Planning a space, especially a large commercial space, can be a very daunting task. Have you ever walked into a space and the second you arrived you wanted to turn around and walk right back out of it? Maybe, you couldn’t put your finger on just exactly what affected you. Most likely, it had something to do with color or a color combination. Color is a key element for creating an attractive commercial space. Color psychology, specifically commercial color psychology, is a theory that’s driven mostly by practical concern. Our own personal feelings about color are deeply rooted and therefore, we assume the same for others. Although there’s little empirical work conducted, there are current studies that show there exist universal feelings about each color. These feelings vary from culture to culture and so we think our environment influences how we feel about hue. Here are some helpful tips on understanding how color may affect you, your employees and your clients.
Set the Mood with Color
When surveyed, we universally agree that when subjected to certain hues, we feel certain feelings. Sometimes, we will say that color takes on the same meaning as the feeling it evokes or the mood it sets. For instance, yellow makes us feel happy, so yellow has a meaning of optimism or happiness. In the chart above we give examples of what type of business might be more likely to use each color based on their symbolic meanings.

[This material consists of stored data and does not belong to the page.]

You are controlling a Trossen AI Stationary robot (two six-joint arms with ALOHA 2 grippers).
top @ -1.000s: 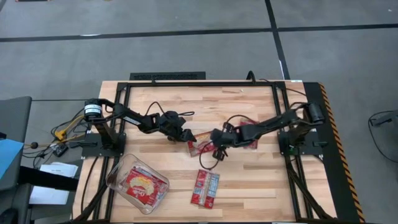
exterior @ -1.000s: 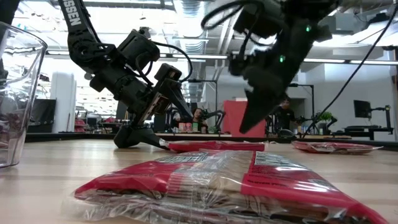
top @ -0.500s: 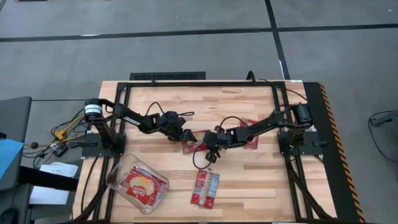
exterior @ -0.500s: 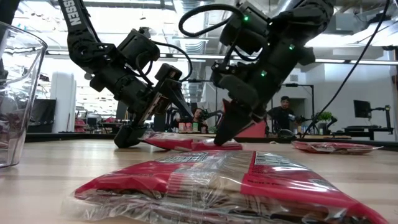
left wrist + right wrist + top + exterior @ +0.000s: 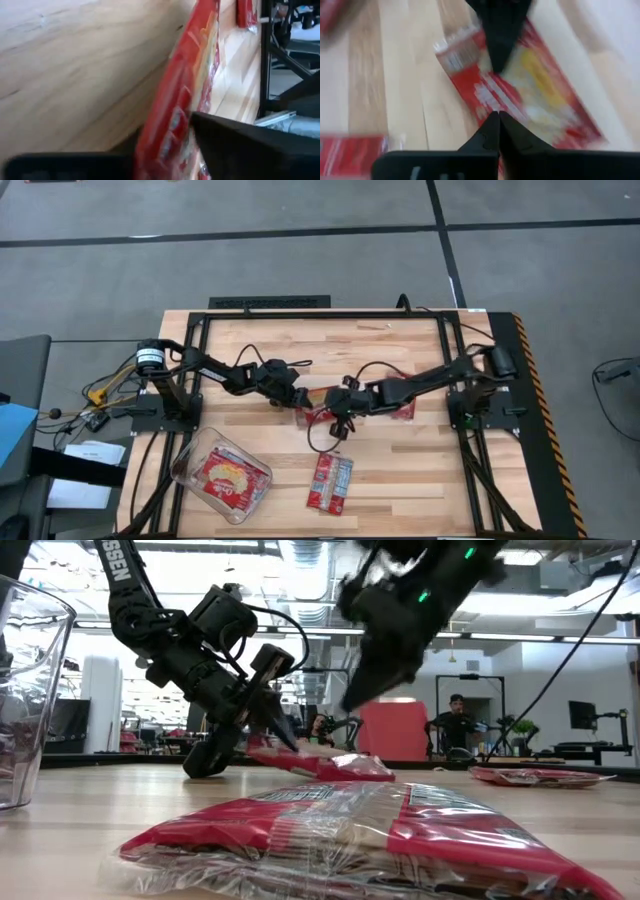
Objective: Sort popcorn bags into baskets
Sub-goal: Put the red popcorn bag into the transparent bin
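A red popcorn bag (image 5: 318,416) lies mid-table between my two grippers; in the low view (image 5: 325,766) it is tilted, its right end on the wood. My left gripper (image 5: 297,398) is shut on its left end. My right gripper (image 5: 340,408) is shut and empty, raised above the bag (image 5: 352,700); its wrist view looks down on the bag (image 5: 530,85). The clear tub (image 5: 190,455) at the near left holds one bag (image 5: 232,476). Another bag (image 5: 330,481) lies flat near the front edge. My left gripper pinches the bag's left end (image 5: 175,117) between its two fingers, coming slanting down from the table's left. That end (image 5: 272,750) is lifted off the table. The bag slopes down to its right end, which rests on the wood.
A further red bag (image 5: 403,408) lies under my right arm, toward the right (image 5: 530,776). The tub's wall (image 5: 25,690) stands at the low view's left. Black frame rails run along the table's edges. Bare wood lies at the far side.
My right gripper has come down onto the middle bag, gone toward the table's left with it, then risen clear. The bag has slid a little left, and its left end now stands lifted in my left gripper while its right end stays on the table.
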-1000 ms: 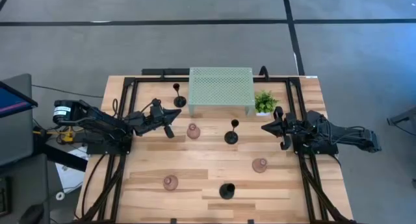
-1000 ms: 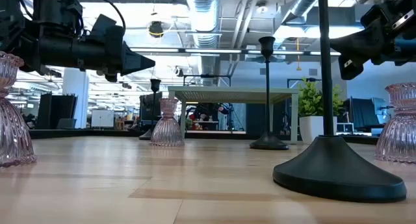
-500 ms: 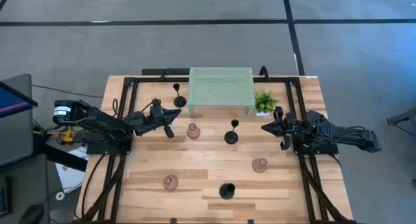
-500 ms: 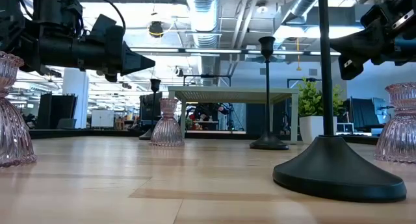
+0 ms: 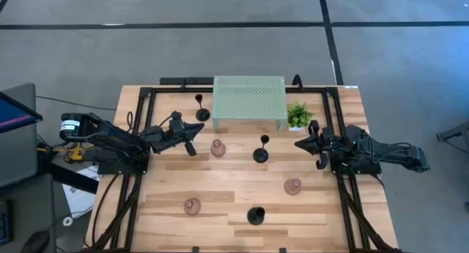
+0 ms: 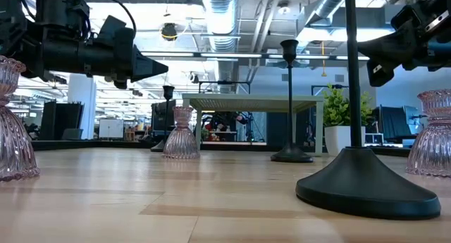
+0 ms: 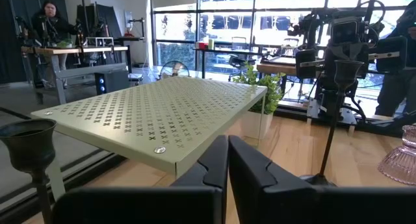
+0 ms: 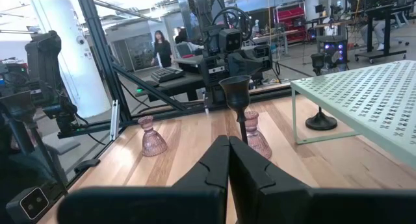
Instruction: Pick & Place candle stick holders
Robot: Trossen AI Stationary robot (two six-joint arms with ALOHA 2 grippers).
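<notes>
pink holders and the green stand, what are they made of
Pink holders: probably ribbed glass or clear plastic; light passes through the fluted sides. Green stand: looks like thin painted sheet metal, matte pale green, punched with small cross-shaped holes, on slim legs.

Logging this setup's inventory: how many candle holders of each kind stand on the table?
Black stem holders: 3
Pink glass holders: 3
Total: 6
</notes>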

Neutral Colors, Finishes and Patterns
Neutral Colors should generally take up 60% of your space (because they tend to be passive), while 30% of the space can be a secondary hue and the remaining 10% should consist of accent colors or patterns that contain your secondary and accent colors (60-30-10 Rule).
Finishes can either balance a space or give the space contrast. A contrasting finish or a lively pattern can help break up the monotonous solids. Patterns can add rhythm to a space assisting your eyes to keep traveling around the room. Contrasting wood finishes can serve their purpose as a focal point in the space as well.
It’s good practice to make sure all permanent items in your space have neutral colors. However, in the space pictured above, can you see how this practice does not apply and why? Secondary Colors, like blue, are good on accent walls (pictured above) and furniture (pictured below). Above, the designer still applied the 60-30-10 rule by simply applying neutral colors to the furniture, pattern and rug. See how the pattern has a rhythm as well as it’s successful in breaking up the monotony of the solid colors?
In the last example, neutrals are used on permanent items and the secondary color has been extended as part of the accent pattern in the cushions and in the artwork. It’s also good practice to use strong accent colors (for example, yellow) only on replaceable items such as artwork, cushions or pillows, glassware and rugs. Hospital waiting rooms are likely to incorporate blues based on its symbolic meaning of comfort and serenity. Do you think blue has the power to comfort a person waiting?